Today, EATC and AECC are recognised as a centre of expertise for AE (Aeromedical Evacuation). They are looking back at more than ten years of operational experience, without forgetting that interoperability and harmonisation of concepts are also key for success and safety in the aeromedical evacuation domain.
EATC manages timely strategic aeromedical evacuation missions of casualties or sick persons from anywhere in the world to the home country, or to a safe place where the necessary care facilities are available.
The aeromedical evacuation of patients requests in-depth expertise of medical personnel combined with the know-how in aeromedical transportation. This is why EATC drew on a professional team of flight surgeons and flight nurses, integrated in the operational division: the Aeromedical Evacuation Control Centre or the AECC.
The overall aim is to offer efficient and effective aeromedical evacuation missions to the nations. The team evaluates the aeromedical evacuation requests from member nations, chooses the best suited transportation asset for the patient, plans the evacuation mission and supervises each step until the successful completion. This is done in close cooperation with the national authorities.

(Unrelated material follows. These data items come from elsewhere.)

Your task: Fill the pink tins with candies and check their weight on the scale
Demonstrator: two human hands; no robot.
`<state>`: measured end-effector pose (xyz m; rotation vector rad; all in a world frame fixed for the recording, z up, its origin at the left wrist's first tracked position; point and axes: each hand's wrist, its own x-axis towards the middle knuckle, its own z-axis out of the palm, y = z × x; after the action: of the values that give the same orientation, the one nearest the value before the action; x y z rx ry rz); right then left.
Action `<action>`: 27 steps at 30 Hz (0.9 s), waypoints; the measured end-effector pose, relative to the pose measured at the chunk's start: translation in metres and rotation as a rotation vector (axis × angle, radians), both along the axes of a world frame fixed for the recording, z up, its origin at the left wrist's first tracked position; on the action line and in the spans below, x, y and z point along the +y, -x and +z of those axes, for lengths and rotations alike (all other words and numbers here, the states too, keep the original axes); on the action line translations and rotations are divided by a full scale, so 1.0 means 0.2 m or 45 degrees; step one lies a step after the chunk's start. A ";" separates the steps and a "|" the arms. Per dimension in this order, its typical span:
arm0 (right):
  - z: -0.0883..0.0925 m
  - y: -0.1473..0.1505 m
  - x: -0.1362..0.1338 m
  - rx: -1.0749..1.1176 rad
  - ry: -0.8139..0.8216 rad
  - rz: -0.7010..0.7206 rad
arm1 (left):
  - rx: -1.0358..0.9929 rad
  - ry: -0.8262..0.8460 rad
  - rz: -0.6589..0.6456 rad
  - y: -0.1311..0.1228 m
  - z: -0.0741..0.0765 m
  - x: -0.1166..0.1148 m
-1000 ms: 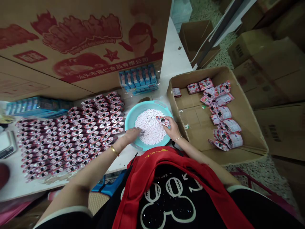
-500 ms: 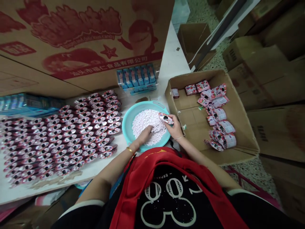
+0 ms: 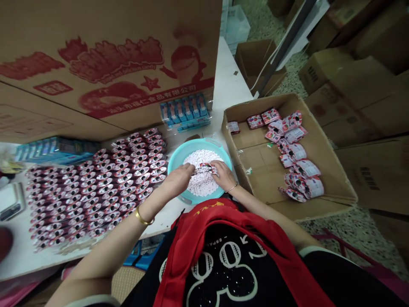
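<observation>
Over a turquoise basin (image 3: pixel 175 158) full of small white candies (image 3: pixel 202 187), both hands meet at one small red-and-white candy packet (image 3: pixel 204 169). My left hand (image 3: pixel 179 178), a gold bangle on its wrist, is closed with its fingertips on the packet's left end. On the right end, the fingers of my right hand (image 3: pixel 225 175) are wrapped round the packet. My fingers cover part of it, so its opening is hard to make out. Left of the basin stand rows of similar packets (image 3: pixel 108 181), upright and close together.
A large open carton (image 3: pixel 255 157) on the right holds several closed packets (image 3: pixel 297 151). Blue boxed packs (image 3: pixel 185 111) sit behind the basin, before a tall printed carton (image 3: pixel 121 81). A scale (image 3: pixel 11 200) is at the far left.
My left hand has come up out of the candies to the packet. My right hand has brought the packet left over the basin's middle. The camera view has shifted left.
</observation>
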<state>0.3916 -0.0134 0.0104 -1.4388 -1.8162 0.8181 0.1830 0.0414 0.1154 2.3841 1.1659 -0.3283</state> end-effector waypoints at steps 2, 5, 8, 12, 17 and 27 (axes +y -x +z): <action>-0.01 0.03 -0.01 0.015 0.005 0.024 | 0.190 -0.096 -0.059 -0.09 0.08 -0.02; -0.02 0.05 -0.02 0.047 0.023 0.034 | 0.353 -0.207 -0.129 -0.19 0.17 -0.06; -0.03 0.05 -0.03 0.125 0.067 -0.002 | 0.380 -0.224 -0.144 -0.19 0.24 -0.06; -0.02 0.02 -0.05 0.265 0.139 -0.090 | 0.282 -0.202 0.026 -0.03 0.16 0.01; 0.01 -0.05 -0.06 0.236 0.144 -0.214 | 0.173 0.107 0.371 0.06 -0.24 0.01; 0.04 -0.12 -0.02 0.166 0.150 -0.311 | -0.312 0.359 0.377 -0.02 -0.57 -0.17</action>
<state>0.4160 -0.0167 0.0188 -1.6053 -1.4817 0.8827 0.1872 0.0069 0.0015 1.9163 1.2424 -0.0909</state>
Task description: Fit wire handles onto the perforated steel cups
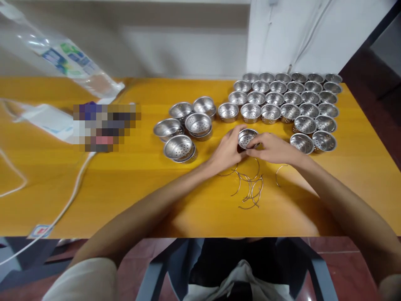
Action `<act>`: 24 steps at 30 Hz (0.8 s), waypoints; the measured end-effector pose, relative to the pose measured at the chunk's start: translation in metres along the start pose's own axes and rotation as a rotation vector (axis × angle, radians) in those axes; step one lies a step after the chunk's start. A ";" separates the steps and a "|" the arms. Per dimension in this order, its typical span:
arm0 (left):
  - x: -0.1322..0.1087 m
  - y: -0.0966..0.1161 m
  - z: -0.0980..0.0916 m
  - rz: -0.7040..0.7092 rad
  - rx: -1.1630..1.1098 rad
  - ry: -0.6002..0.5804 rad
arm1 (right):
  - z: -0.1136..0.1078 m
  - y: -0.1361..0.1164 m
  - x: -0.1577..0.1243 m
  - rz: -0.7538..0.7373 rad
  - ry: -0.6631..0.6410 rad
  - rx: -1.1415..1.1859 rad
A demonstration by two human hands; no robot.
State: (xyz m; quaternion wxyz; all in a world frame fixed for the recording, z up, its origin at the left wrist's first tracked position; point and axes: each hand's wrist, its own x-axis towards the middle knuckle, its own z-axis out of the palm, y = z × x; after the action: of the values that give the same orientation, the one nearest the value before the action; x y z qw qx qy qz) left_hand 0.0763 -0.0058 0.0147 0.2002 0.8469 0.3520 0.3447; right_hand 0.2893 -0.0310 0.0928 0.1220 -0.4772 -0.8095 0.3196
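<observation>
A small perforated metal cup [247, 137] is held between my two hands over the middle of the table. My left hand [230, 146] wraps round its left side, thumb and fingers against the wall. On the right side, my right hand [266, 147] has its fingers pinched at the cup's rim. Whether the right fingers also hold a wire is too small to tell. Just below the hands lie several thin curved wire handles [252, 190], loosely tangled. One single wire handle [277, 177] lies apart, under my right forearm.
Rows of perforated cups [275, 99] stand at the back right. Several more cups, some stacked [178, 147], are left of my hands. A clear plastic bag [75, 58], a white cable [75, 188] and a blurred patch occupy the left. The table's front edge [219, 237] is near my body.
</observation>
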 end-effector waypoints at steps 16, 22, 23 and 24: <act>-0.026 0.008 -0.024 0.216 0.248 0.274 | 0.031 -0.023 0.003 0.105 0.179 0.789; -0.027 0.014 -0.026 0.180 0.206 0.313 | 0.022 -0.024 -0.001 0.061 0.152 0.853; -0.026 0.018 -0.029 0.163 0.195 0.350 | 0.017 -0.025 -0.002 0.013 0.123 0.840; -0.025 0.021 -0.033 0.146 0.188 0.386 | 0.011 -0.027 -0.004 -0.042 0.099 0.815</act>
State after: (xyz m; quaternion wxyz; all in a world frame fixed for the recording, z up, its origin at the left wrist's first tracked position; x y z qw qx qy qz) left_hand 0.0495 -0.0355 0.0383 0.0237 0.8034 0.3519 0.4797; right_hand 0.2669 -0.0480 0.1019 0.3463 -0.3879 -0.6195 0.5881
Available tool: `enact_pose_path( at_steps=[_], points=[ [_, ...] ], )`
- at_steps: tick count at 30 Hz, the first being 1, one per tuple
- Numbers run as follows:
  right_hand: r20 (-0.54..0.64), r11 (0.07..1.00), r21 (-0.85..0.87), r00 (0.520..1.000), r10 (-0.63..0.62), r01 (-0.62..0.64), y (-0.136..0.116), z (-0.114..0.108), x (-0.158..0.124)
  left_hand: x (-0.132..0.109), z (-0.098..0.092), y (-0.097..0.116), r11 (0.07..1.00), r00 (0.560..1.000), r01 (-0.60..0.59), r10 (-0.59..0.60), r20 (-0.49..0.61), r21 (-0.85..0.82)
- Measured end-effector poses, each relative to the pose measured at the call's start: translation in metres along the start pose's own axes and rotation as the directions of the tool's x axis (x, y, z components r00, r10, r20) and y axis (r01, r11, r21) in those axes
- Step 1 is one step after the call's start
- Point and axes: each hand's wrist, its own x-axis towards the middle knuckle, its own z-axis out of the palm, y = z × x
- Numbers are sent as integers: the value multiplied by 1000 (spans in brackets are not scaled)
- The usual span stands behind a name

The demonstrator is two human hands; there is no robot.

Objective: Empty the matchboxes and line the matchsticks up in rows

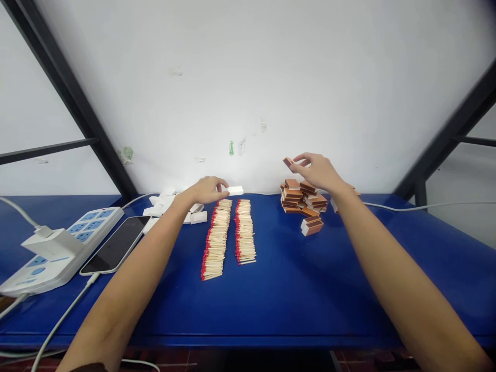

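My left hand [207, 189] reaches to the back of the blue table [294, 289] and pinches a white matchbox tray [234, 190] just beyond two long rows of red-tipped matches [228, 235]. My right hand [315, 171] hovers above a heap of brown matchbox sleeves [304, 199], with one brown sleeve [288, 162] held between thumb and fingertips. One more sleeve [312, 226] lies alone in front of the heap.
A pile of white trays [166, 206] lies behind my left forearm. A phone [116, 244] on a cable and a white power strip [58, 248] with a charger plugged in sit at the left. A white wall and black frame bars stand behind the table.
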Motion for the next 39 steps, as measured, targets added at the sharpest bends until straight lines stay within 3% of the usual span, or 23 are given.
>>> enact_pose_path(
  at_steps=[5,10,14,18,22,25,28,30,32,34,37,39],
  points=[
    [56,985,-139,993,106,-97,27,-3,8,-9,-25,-19,977,977,211,-211,6,32],
    [47,957,-225,979,197,-182,38,-6,10,-22,-44,-39,910,895,414,-411,173,26],
    [16,960,-203,979,203,-195,41,-10,12,-34,-57,-54,898,852,437,-434,293,59],
    [-66,947,-200,968,241,-250,51,-20,12,-45,-65,-76,884,840,460,-463,284,82],
    [15,920,-157,930,367,-360,62,-34,8,-52,-68,-92,873,848,488,-482,220,30],
    [89,904,-113,902,423,-413,64,-34,5,-51,-69,-88,861,856,509,-504,117,-17],
    [70,911,-97,910,409,-402,61,-24,6,-43,-66,-73,860,843,497,-510,-173,-112],
    [97,924,-66,919,382,-377,58,-17,6,-35,-60,-59,863,774,465,-505,-383,-197],
    [146,938,-17,927,345,-346,57,-12,6,-26,-50,-46,864,696,403,-503,-513,-302],
    [133,948,19,941,311,-316,55,-13,7,-16,-37,-37,865,651,288,-492,-579,-411],
    [-9,962,38,963,270,-270,49,-24,7,-3,-17,-28,840,660,89,-453,-600,-536],
    [-52,974,55,974,223,-220,39,-36,5,3,-5,-25,828,679,36,-431,-595,-559]
  ],
)
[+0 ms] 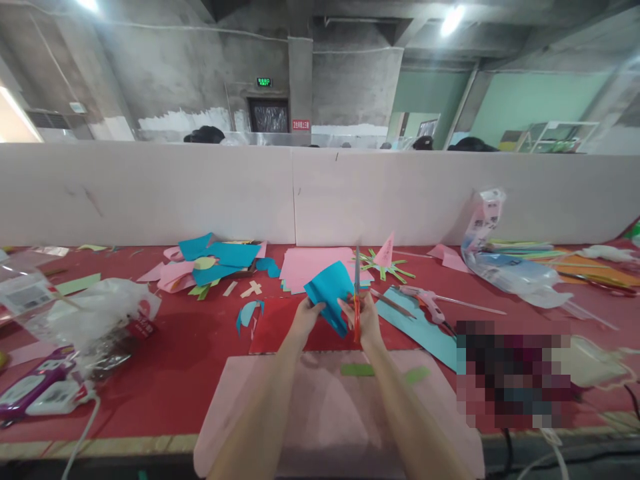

When Covid-19 hit the world, AECC quickly developed procedures for the safe transport of infected patients, responding to the crisis and the nations’ new challenges.
Cross-national missions where a patient is evacuated by an aircraft provided by another nation, offers a maximum of flexibility for the benefit of the patient. This is only possible thanks to the trust and confidence between the medical personnel, the military command and the political authorities. Crises situations such as the Covid-19 pandemic have shown that multinational cooperation is the way forward.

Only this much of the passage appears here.